大会の成功を喜び、インクルーシブ社会実現への期待と意欲を示した。

スピーチするアンドリュー・パーソンズ氏photo by Hiroyuki Nakamura
期待を高めたフラッグオーバーセレモニー

華やかな雰囲気のなかにも、アスリートたちの熱い戦いに心動かされた日々が終わってしまう一抹の寂しさが漂う。感傷的な気分を吹き飛ばしたのが、パラリンピック旗を次の開催都市へと渡す「フラッグハンドオーバーセレモニー」だ。

パラリンピック旗が引き継がれたphoto by Hiroyuki Nakamura

アメリカ国歌の一節が流れると、障がいのある8人のダンサーがブレイキンをパフォーマンス。次に、『パラリンピック賛歌』の演奏にあわせてパラリンピック旗が降ろされると、会場の中央に設けられた橋のようなステージの右側からエスタンゲ氏とパリのアンヌ・イダルゴ市長が、左側からは次の開催都市であるロサンゼルスのカレン・バス市長が登壇した。パーソンズ会長が待つ中央へと歩んでいくと、イダルゴ市長からパーソンズ会長へ、そしてパーソンズ会長からバス市長へとスリー・アギトスが描かれた旗が手渡された。

『カリフォルニア ドリーミング』をテーマとした映像では、ロサンゼルスの砂浜にあるスケートパークで、障がいのあるアーティストやスケートボーダー、アスリートたちが軽快なパフォーマンスを披露。音楽に合わせて、義足あるいは車いすでスケートパークを縦横無尽に疾走する姿に、会場中の目が釘づけに。おのずと次の大会への期待が高まる。

フランスのパラアスリートにより、ランタンの灯が消されたphoto by Hiroyuki Nakamura

会場が暗転すると、厳かな雰囲気のなか、フランスを代表するパラアスリートたちが聖火を灯したランタンを手に登場した。ステージ上で待つパラアスリートと合流すると、そっと息を吹きかけて聖火を消す。すると、12日間燃え続けたチュイルリー公園の聖火も消え、パリ大会の終わりを静かに告げた。

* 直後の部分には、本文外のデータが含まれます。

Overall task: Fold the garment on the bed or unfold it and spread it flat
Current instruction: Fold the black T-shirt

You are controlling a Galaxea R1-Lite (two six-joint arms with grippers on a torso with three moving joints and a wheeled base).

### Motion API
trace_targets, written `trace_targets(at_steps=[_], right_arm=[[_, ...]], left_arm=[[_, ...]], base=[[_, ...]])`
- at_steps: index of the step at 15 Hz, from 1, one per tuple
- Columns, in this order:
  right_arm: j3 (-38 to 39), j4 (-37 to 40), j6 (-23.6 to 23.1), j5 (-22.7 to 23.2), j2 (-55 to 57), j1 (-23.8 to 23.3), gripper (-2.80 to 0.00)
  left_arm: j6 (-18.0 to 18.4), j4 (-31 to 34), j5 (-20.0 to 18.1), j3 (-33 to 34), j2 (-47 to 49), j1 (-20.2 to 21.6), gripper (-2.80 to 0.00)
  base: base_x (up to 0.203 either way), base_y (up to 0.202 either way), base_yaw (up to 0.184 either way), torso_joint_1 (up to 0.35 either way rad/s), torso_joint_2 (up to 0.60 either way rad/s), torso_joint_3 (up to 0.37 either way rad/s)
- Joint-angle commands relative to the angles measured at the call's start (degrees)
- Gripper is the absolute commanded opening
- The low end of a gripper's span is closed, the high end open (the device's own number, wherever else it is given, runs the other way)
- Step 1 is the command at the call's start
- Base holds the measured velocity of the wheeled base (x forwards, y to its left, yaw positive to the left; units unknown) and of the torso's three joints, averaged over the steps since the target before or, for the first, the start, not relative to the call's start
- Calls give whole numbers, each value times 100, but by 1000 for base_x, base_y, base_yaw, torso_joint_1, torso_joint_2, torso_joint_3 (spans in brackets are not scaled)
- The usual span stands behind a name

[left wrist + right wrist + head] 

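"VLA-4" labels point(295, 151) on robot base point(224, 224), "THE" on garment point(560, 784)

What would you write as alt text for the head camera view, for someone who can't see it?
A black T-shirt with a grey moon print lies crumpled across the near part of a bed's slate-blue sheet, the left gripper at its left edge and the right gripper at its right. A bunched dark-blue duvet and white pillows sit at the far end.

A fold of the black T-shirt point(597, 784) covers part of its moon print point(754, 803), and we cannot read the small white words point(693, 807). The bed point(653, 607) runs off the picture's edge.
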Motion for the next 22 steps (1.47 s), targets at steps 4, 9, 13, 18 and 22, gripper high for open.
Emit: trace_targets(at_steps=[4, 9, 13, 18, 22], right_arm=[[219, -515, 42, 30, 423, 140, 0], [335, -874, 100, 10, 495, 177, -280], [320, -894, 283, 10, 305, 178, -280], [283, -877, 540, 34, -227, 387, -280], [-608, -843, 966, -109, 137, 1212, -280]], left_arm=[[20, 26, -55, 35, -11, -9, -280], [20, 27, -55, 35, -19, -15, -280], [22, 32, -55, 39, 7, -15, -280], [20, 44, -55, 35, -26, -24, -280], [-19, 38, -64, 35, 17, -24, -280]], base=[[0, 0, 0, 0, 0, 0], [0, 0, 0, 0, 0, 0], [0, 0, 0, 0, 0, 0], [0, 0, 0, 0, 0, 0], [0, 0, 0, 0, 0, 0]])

パリ大会は、選手やボランティアとともに、観客の存在がいかに大きなものかを改めて示した大会となった。選手は観客の声援や拍手に後押しされて力を発揮。大声援を受けながら、あるいは大切な人たちに見守られながら競技をすることの喜びを語る選手も多かった。

各会場では盛り上げ役にもなった大会マスコットのフリージュphoto by Takamitsu Mifune

また観客は、目の前で見るパラアスリートの渾身のパフォーマンスに、大いに心を動かされた。会場を埋め尽くした観客が熱狂する姿から、映像を通して観る人にもパラスポーツやパラアスリートのすばらしさが鮮明に伝わったはずだ。

スポーツやエンターテインメントが盛んなロサンゼルスでは、一体どんな大会になるのか。今から楽しみで仕方がない。